**Exercise aim:** Using "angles" as the search string, find the matching lines below and copy them.
+++
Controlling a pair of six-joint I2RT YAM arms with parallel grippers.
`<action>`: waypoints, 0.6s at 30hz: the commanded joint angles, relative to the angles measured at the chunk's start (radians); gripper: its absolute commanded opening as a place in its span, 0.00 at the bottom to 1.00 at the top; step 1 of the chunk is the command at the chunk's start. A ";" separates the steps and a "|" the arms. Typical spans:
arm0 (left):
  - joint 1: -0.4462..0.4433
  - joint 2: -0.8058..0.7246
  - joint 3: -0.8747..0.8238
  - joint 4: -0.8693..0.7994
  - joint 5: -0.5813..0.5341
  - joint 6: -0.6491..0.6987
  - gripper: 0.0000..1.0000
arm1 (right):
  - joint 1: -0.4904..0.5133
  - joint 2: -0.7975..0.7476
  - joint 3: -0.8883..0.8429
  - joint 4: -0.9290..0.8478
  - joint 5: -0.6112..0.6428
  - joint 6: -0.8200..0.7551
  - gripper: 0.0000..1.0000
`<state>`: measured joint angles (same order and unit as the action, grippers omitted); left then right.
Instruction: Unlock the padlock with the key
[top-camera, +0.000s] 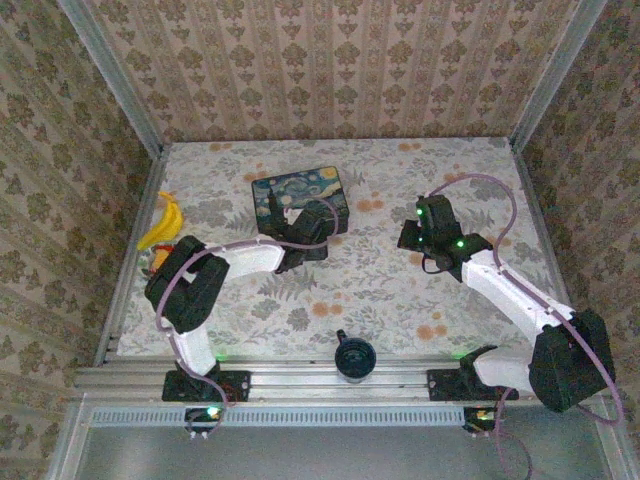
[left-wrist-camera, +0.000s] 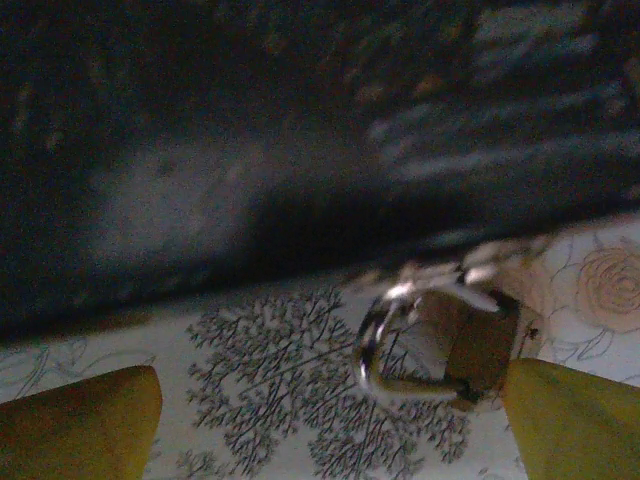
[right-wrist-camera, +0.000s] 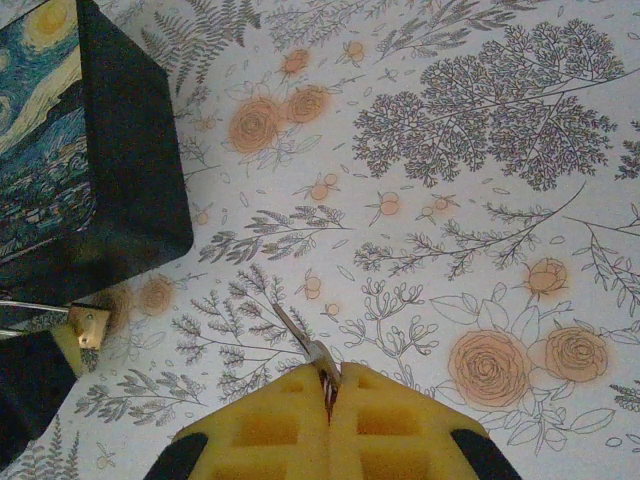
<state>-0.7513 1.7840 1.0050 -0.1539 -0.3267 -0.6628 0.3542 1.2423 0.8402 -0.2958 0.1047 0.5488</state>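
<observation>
Right wrist view: right gripper (right-wrist-camera: 328, 388), clamped on the key (right-wrist-camera: 303, 343), points its blade ahead, the padlock (right-wrist-camera: 88, 325) lying off to its left between the wide-open fingers of the left gripper (left-wrist-camera: 330, 428).

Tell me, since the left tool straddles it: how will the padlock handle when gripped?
The padlock looks like solid metal: probably stiff, heavy for its size. Its shiny shackle seems slippery. Lying flat on the table, it would likely slide, not roll.

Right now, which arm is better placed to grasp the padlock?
Left, probably: the left gripper, open, frames the padlock beside the box. The right gripper is shut on the key, away from it.
</observation>
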 joint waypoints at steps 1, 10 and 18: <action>-0.016 -0.080 -0.043 -0.084 -0.029 -0.018 0.88 | 0.005 -0.024 -0.012 -0.002 -0.009 -0.004 0.00; -0.062 -0.160 -0.067 -0.113 -0.025 -0.026 0.89 | 0.005 -0.038 -0.013 0.003 -0.053 -0.003 0.00; -0.082 -0.048 0.044 -0.105 -0.049 -0.027 1.00 | 0.006 -0.050 -0.026 0.009 -0.054 -0.003 0.00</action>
<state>-0.8169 1.6920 0.9905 -0.2420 -0.3428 -0.6811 0.3542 1.2125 0.8272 -0.2951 0.0628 0.5491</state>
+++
**Result of the task:**
`<action>`: waypoints, 0.6s at 30hz: the commanded joint angles, relative to the angles measured at the chunk's start (radians); gripper: its absolute commanded opening as a place in its span, 0.00 at the bottom to 1.00 at the top; step 1 of the chunk is the command at the chunk's start. A ";" separates the steps and a "|" the arms. Typical spans:
`<state>`: measured joint angles (same order and unit as the action, grippers omitted); left then right.

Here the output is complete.